Anthony DeChiara checks a runner during a June 19, 2013 game against Lawrence. (Photo by Mark Wetherbee, Jr.)

The ever-growing trend of travel and AAU baseball has been taking its toll on long-time established leagues in various towns, and American Legion in Robbinsville became a victim in the summer of 2012.

But thanks to the initiative of Robbinsville High senior CJ Gearhart and junior Anthony DeChiara, Robbinsville Post 530 is back in business in the Mercer County American Legion League this summer.

The two Raven veterans, with some help from teammate Stephen Dranoff, went on a campaign to talk their high school teammates into re-forming a legion team.

“Once the first kids started leaving, then everyone kept drifting off and drifting off,” Gearhart said of last year. “Once all those starters stopped playing, no one wanted to play anymore because no one thought it would be that good.”

That was not a good sign for the high school baseball program. After Little League in Robbinsville, there is no Babe Ruth, mostly due to travel ball. The players at that level have been merging with Hightstown-East Windsor players for Babe Ruth competition.

Take away legion, and team chemistry begins and ends with high school ball.

“We feel that both programs work together to help each other,” Ravens coach Tom Brettell said. “The more our Robbinsville players stick together and play together, the better both programs are going to be.

“We are a smaller community that needs to stay and work together to accomplish goals that we set. Our legion program is an extension of our high school program. Robbinsville baseball, all around, benefits when Robbinsville players stay together and play for Robbinsville programs.”

And so, Gearhart and DeChiara took the initiative, especially after not enjoying their baseball experience last summer.

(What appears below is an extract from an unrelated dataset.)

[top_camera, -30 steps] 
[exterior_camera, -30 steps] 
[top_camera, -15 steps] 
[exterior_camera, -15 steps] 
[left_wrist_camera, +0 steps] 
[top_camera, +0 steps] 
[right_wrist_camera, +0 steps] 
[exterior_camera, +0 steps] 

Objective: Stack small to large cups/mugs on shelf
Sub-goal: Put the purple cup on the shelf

“We all just played on different teams,” Gearhart said. “I played on this AAU travel team with all these other kids. It didn’t really help me in high school. It helped me with experience but not teamwork-wise and playing along with my teammates.

“We wanted to play legion. We wanted to make sure that everyone was back together to be playing again. Now that it’s back, it’s so much better going forward.”

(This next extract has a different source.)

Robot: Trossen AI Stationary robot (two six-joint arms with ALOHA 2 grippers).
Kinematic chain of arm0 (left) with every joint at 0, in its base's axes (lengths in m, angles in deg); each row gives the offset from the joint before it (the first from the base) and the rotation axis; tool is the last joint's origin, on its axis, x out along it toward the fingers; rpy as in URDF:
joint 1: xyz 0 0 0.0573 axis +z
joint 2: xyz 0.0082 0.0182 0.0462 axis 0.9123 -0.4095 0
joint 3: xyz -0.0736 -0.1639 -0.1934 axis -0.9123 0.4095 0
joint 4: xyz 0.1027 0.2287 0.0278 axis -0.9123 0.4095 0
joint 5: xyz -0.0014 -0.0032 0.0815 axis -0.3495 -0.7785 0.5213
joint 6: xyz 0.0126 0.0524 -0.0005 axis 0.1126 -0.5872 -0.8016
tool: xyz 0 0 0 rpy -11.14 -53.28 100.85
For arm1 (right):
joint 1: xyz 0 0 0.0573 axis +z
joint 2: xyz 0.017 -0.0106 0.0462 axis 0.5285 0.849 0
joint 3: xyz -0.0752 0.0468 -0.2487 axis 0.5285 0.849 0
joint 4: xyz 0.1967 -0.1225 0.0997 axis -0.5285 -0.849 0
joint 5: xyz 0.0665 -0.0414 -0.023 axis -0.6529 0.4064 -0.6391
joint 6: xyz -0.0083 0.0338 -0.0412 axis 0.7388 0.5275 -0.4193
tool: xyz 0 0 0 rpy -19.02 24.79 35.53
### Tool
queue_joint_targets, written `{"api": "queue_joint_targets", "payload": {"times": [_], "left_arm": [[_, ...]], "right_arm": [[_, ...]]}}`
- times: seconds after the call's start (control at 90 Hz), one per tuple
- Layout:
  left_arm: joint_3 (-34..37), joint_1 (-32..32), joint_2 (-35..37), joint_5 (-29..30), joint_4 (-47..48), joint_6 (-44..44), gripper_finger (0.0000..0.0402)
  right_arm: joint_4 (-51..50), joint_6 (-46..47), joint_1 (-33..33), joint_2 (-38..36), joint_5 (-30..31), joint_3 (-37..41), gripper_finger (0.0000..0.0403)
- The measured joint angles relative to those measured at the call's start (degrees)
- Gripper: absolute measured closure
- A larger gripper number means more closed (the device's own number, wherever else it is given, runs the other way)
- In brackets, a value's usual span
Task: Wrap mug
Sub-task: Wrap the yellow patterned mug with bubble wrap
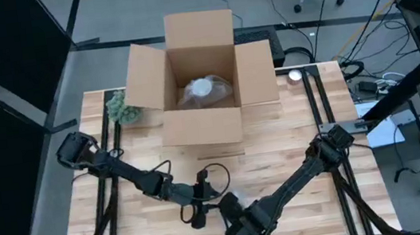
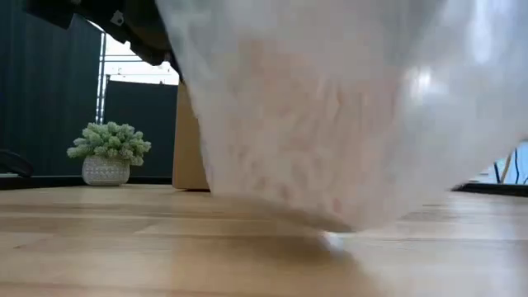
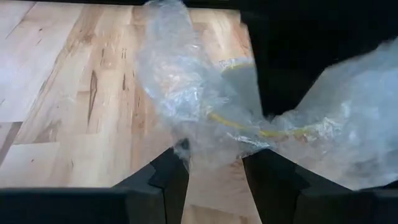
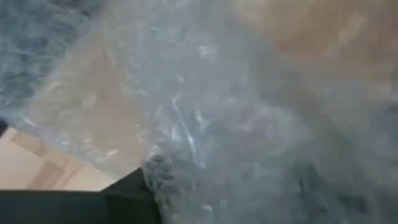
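Seemingly partway through wrapping: gripping bubble wrap [image 3: 205, 118] in left hand [image 3: 214, 165], bunching it low over the surface's [image 1: 278, 149] near edge, mug hidden, right hand's [image 1: 236, 231] grip untellable.

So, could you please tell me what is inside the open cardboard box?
Inside the open brown cardboard box lies a bundle of clear plastic wrap with something pale and round at its middle. The wrap hides what that object is.
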Motion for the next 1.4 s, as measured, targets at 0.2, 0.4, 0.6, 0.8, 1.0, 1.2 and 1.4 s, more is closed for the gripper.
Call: {"api": "queue_joint_targets", "payload": {"times": [0.2,0.4,0.6,0.8,1.0,1.2,1.4], "left_arm": [[0.0,0.0,0.0,0.0,-0.1,-1.1,0.0263],[0.0,0.0,0.0,0.0,-0.3,-1.1,0.0263],[0.0,0.0,1.0,0.4,8.0,-4.1,0.0263],[0.0,0.0,4.5,1.9,9.5,-4.1,0.0263],[0.0,-1.1,5.8,1.8,7.6,-4.0,0.0263],[0.0,-2.4,5.8,-1.4,0.5,-4.0,0.0263],[-0.1,-2.6,3.5,-1.5,-1.5,-2.4,0.0263]], "right_arm": [[-1.0,2.5,-0.2,-0.1,0.5,0.7,0.0204],[-1.6,2.7,-0.6,-0.1,0.3,2.0,0.0204],[-2.3,4.7,-0.6,-0.2,0.0,1.7,0.0204],[-2.0,5.7,-0.5,-0.2,-0.1,1.7,0.0204],[-3.4,6.0,-0.5,-0.2,-0.3,1.7,0.0204],[-4.2,8.9,-0.4,-1.8,-0.5,1.7,0.0204],[-1.5,9.8,-0.5,-2.0,-0.4,1.7,0.0204]]}}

DeChiara played with Gallagher Baseball, which he praised as an organization. But the problem was, it wasn’t giving him what he wanted as far as camaraderie.

“It was good over there but it’s just all weekends,” the pitcher said. “I like it here better, especially being with my guys. I wasn’t necessarily more worried about me (than the team) playing travel, but it was harder to get to know guys within a couple weeks before the first games started, than the guys I’d played with for two months in row.”

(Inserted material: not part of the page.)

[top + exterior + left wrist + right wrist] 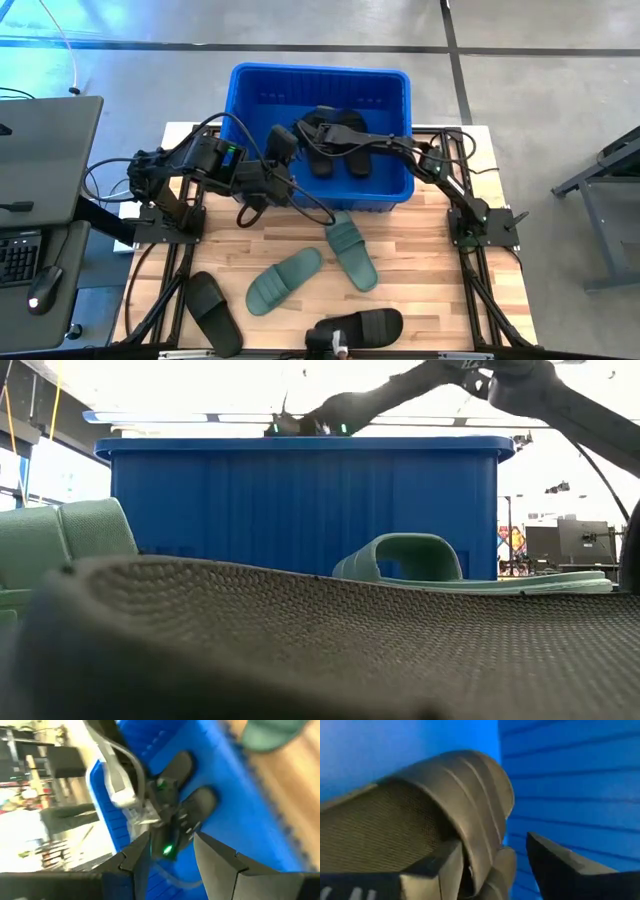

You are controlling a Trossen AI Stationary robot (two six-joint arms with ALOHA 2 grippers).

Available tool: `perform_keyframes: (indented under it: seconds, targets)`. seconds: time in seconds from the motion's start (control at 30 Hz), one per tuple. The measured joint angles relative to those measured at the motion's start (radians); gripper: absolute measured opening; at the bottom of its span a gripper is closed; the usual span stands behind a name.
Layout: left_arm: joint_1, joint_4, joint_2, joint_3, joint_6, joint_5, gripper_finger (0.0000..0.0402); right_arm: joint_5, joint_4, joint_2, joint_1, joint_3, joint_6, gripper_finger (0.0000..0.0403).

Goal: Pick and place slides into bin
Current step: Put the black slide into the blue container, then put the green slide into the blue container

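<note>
The blue bin stands at the table's far edge, with two black slides lying in it. My right gripper reaches into the bin from the right and is open. The ribbed strap of one black slide stands between its fingers. My left gripper hangs open above the bin's near left wall with nothing between its fingers. Two green slides and two black slides lie on the table. My right gripper's open fingers straddle the edge of a black slide's strap, slanting down into the bin from the table's right. Whether the one finger beside the strap touches it, I cannot tell. The slide lies in the bin.
In the low view a black slide's sole fills the foreground, with a green slide behind it, in front of the bin. A desk with a keyboard and mouse stands left of the table. Bare wood shows at the table's right.
</note>
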Motion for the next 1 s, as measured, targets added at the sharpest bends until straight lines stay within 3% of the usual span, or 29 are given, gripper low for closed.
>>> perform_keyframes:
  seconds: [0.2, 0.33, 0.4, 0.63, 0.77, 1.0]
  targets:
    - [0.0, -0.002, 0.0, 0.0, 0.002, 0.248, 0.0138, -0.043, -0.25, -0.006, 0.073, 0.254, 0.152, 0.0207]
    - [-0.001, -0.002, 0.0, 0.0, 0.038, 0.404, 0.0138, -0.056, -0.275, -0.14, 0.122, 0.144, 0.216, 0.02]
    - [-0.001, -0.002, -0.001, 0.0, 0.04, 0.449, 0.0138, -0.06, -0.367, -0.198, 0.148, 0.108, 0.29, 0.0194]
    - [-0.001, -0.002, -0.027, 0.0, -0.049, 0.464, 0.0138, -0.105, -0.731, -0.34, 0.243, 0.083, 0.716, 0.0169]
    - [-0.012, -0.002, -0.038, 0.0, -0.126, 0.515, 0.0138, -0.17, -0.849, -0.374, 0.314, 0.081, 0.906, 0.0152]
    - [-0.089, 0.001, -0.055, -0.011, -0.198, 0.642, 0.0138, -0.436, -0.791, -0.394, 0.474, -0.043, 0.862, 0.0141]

DeChiara was not happy when word came down that legion was disbanding.

“It bummed me out because I liked the kids I was playing with,” he said. “I still got to go somewhere, and I got to play, but I was kind of upset. I had never experienced anything other than legion. I went out there and tried it but didn’t like it.

“I just felt it was really important to stick with our team. That’s honestly what I wanted to do. A few kids here and there aren’t here, so it kind of hurts. But at least we’re playing with each other, which is kind of what I wanted in general. I just wanted to get everybody together, get everybody playing summer ball.”

In an effort to get the legion team re-united, Gearhart felt it was important not to beat guys over the head with it and give them a hard sell. It was more a case of outlining the good things.

“We didn’t really bug them,” he said. “It was just kind of telling them the advantage of playing with our team instead of some no-name team. We told them this is a much better experience where you’re actually playing with high school players and facing players you’ll be facing next year.”

The good news is, there wasn’t any resistance. Some players listened even though their minds were made up; others got talked back into it.

“Guys seemed willing to hear what we had to say, but a lot of people were stuck on their own stuff,” DeChiara said. “They wanted to do what they could do. We respect that. The guys that were stuck on their stuff would go play where they wanted, and guys that wanted to align, they came here, so that’s not bad.”

The roster has reached 16, and although Post 530 went winless in the first three games, the group seemed to be having a good time under returning coach Ryan Pandolfini.

“Just joking around with your friends as opposed to people you don’t really know is a lot of fun,” DeChiara said. “We want to win, obviously. But the atmosphere is more fun.”

The two players started beating the bushes this past winter, and the team was officially re-instated just prior to the high school season. Gearhart and DeChiara had varying opinions on how much a lack of legion baseball hurt this year’s young varsity team.

“It definitely had an effect,” Gearhart said. “We just went out there without playing with each other all year. This was the first time many of us played together this spring. So the majority of us were very new, and so, we had to get adjusted to everyone playing together, stuff like that.”

“I don’t think it affected us much because a lot of the kids graduated from last year,” DeChiara said. “But it was different coming into the season, seeing new kids and not knowing what they’re able to do from over the summer. I don’t know if it affected us that much, but it was what it was.”

And now it is what it is, which makes Gearhart happy.

“It’s great for the town, especially for the high school team,” The College of New Jersey-bound catcher said. “Now that they’re all back, especially with all the young kids playing, it’s gonna be great for the upcoming year for them.”

And while travel ball looks like it’s here to stay, there are still some kids who appreciate the nuances of home sweet home when it comes to who their teammates are.